== What to work on ==
In the listing below, find the line containing "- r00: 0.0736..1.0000" and the line containing "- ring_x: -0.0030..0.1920". Repeat exactly those two lines and every line between them.

== Data records ==
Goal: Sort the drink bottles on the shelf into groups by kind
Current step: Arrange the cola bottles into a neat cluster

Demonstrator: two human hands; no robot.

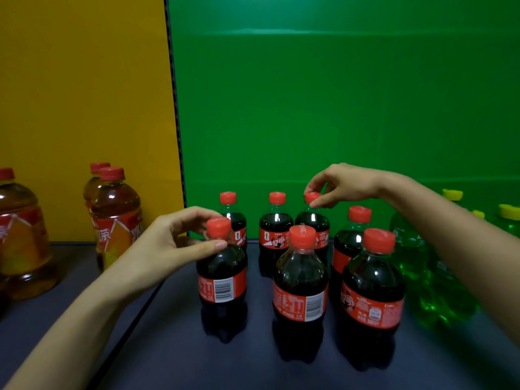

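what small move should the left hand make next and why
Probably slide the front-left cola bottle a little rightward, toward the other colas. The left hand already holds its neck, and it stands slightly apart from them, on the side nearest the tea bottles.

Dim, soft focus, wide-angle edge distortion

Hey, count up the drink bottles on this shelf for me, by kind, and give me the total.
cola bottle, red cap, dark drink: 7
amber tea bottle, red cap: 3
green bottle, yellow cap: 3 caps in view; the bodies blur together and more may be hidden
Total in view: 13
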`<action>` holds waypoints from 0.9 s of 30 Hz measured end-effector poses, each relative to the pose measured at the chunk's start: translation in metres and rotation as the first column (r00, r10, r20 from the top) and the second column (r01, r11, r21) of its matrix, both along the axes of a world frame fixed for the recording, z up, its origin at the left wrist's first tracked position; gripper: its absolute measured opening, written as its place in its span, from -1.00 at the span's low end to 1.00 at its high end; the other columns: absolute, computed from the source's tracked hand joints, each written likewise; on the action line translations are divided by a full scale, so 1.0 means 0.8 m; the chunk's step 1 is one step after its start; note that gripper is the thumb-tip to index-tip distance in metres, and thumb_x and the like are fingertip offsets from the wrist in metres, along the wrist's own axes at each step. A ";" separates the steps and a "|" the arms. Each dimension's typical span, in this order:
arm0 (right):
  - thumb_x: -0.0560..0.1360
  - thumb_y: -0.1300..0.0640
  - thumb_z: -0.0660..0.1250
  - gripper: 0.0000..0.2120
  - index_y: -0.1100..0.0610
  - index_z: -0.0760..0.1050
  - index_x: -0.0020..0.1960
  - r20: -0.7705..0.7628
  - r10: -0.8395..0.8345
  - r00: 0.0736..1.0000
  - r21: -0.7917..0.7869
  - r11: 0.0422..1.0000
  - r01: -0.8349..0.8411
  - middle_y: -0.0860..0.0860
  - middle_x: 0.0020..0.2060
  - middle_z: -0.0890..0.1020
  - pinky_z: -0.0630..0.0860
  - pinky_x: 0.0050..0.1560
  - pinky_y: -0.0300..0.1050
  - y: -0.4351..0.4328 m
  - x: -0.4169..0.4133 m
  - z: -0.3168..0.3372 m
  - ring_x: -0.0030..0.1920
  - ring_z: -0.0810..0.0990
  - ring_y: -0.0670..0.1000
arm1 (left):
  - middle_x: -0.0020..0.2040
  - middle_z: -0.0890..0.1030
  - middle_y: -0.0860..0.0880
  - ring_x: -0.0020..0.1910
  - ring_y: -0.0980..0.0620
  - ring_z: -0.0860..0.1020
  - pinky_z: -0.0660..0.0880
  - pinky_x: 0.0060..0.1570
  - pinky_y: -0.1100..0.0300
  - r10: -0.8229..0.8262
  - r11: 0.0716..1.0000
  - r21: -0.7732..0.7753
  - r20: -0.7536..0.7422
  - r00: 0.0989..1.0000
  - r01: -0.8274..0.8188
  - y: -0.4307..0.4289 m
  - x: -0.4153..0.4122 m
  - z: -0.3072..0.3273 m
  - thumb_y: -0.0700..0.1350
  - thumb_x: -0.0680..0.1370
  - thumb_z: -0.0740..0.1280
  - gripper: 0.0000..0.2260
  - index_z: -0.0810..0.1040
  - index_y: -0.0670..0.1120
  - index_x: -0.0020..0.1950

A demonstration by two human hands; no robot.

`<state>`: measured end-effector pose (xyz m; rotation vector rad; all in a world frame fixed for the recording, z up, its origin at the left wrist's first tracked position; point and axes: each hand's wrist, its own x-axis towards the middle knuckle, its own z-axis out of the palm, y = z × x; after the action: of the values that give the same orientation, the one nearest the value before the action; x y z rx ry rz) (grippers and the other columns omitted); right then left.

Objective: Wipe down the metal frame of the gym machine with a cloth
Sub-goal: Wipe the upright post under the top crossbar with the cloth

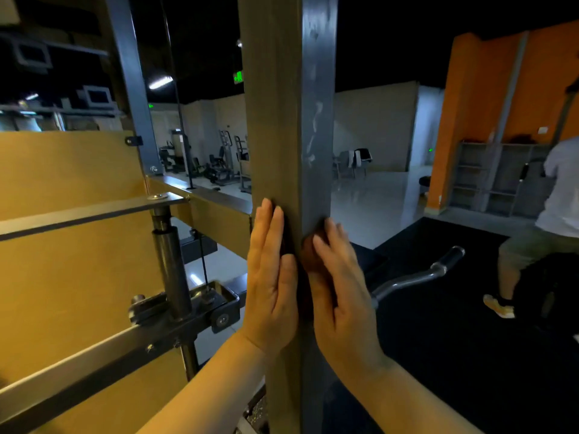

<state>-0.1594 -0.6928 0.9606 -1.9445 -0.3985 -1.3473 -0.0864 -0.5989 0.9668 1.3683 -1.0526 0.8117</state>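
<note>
Pressing on the upright metal post [285, 120] of the machine's frame, you have one hand on each side of it, at about the same height. Your left hand [271, 277] lies flat on the post's left face, fingers [266, 227] straight and close together. Your right hand [341, 296] lies against the right face, its fingers straight and slightly spread, pushing a dark reddish cloth [308, 255] onto the post's front corner. The cloth shows only as a bunched patch between your two hands. Left of the post stands a yellow panel [62, 170]. To the right, a curved bar [416, 275] with a dark grip shows above the black floor mat [454, 355], and another person [557, 195] stands at the far right.
</note>
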 end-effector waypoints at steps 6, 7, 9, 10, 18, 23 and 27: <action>0.72 0.11 0.10 -0.57 0.06 0.23 0.58 0.072 0.014 0.997 0.157 0.987 -0.025 -0.13 0.62 0.19 0.16 0.59 -0.12 0.011 0.018 0.054 0.63 0.11 -0.02 | 0.58 0.27 -0.11 0.60 -0.01 0.25 0.22 0.59 0.00 0.042 0.989 -0.140 -0.045 0.998 -0.048 -0.012 -0.003 0.072 -0.16 0.70 0.10 -0.59 0.29 -0.12 0.57; 0.72 0.07 0.08 -0.56 0.07 0.21 0.59 0.074 0.027 0.997 0.121 0.992 -0.036 -0.13 0.63 0.18 0.13 0.59 -0.15 0.011 0.019 0.048 0.64 0.10 -0.01 | 0.61 0.23 -0.10 0.62 0.00 0.21 0.20 0.60 -0.04 0.023 0.992 -0.124 -0.033 0.999 -0.027 -0.013 -0.002 0.080 -0.13 0.71 0.09 -0.58 0.27 -0.09 0.59; 0.72 0.03 0.08 -0.56 0.10 0.23 0.58 0.083 0.017 0.996 0.046 0.999 -0.021 -0.09 0.62 0.20 0.11 0.58 -0.21 0.004 0.018 0.052 0.64 0.09 -0.01 | 0.66 0.15 -0.08 0.66 -0.03 0.12 0.14 0.62 -0.18 -0.042 0.996 -0.082 -0.009 0.999 0.041 -0.013 0.002 0.095 -0.08 0.71 0.07 -0.55 0.20 -0.06 0.62; 0.72 0.04 0.09 -0.57 0.11 0.26 0.57 0.093 0.001 0.996 0.018 1.000 -0.002 -0.05 0.62 0.23 0.11 0.57 -0.22 -0.001 0.019 0.065 0.64 0.10 -0.01 | 0.68 0.12 -0.08 0.67 -0.06 0.09 0.12 0.61 -0.24 -0.066 0.996 -0.062 0.005 0.998 0.066 -0.012 0.006 0.102 -0.07 0.71 0.07 -0.54 0.17 -0.07 0.63; 0.73 0.10 0.12 -0.56 0.03 0.25 0.60 0.114 -0.026 0.993 0.023 0.999 0.024 -0.13 0.62 0.19 0.06 0.57 -0.27 0.000 0.028 0.146 0.64 0.05 -0.09 | 0.71 0.05 0.06 0.68 0.11 0.01 0.07 0.63 -0.20 -0.054 0.998 -0.030 0.039 0.998 0.055 -0.009 0.022 0.183 -0.01 0.73 0.04 -0.52 0.07 0.06 0.66; 0.69 0.12 0.14 -0.51 -0.12 0.21 0.58 0.156 -0.027 0.987 0.035 0.999 0.022 -0.23 0.61 0.17 0.03 0.55 -0.32 0.005 0.034 0.159 0.63 0.05 -0.11 | 0.70 0.06 0.16 0.66 0.19 0.01 0.04 0.65 -0.13 -0.034 0.999 -0.006 0.094 0.995 0.035 -0.006 0.031 0.235 0.06 0.72 0.04 -0.53 0.08 0.14 0.64; 0.70 0.04 0.07 -0.56 -0.20 0.16 0.56 0.185 0.021 0.982 -0.007 1.000 -0.020 -0.29 0.59 0.15 0.01 0.54 -0.37 -0.003 0.037 0.240 0.60 0.02 -0.25 | 0.68 0.05 0.25 0.64 0.28 0.01 0.03 0.66 -0.01 -0.041 0.999 -0.010 0.111 0.993 0.042 -0.009 0.026 0.289 0.03 0.74 0.06 -0.55 0.08 0.18 0.63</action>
<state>-0.1298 -0.6950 1.1529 -1.8197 -0.5107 -1.5206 -0.0657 -0.6060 1.1983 1.2990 -1.1569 0.8700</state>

== Exercise response ==
  - r00: 0.0736..1.0000
  - r21: -0.7917..0.7869
  - r11: 0.0422..1.0000
  - r01: -0.8349..0.8411
  - middle_y: -0.0860..0.0860
  - middle_x: 0.0020..0.2060
  - middle_z: -0.0890..0.1020
  - pinky_z: -0.0630..0.0860
  - pinky_x: 0.0050..0.1560
  - pinky_y: -0.0300..0.1050
  - y: -0.4351..0.4328 m
  - x: -0.4169..0.4133 m
  - z: -0.3168..0.3372 m
  - ring_x: -0.0030..0.1920

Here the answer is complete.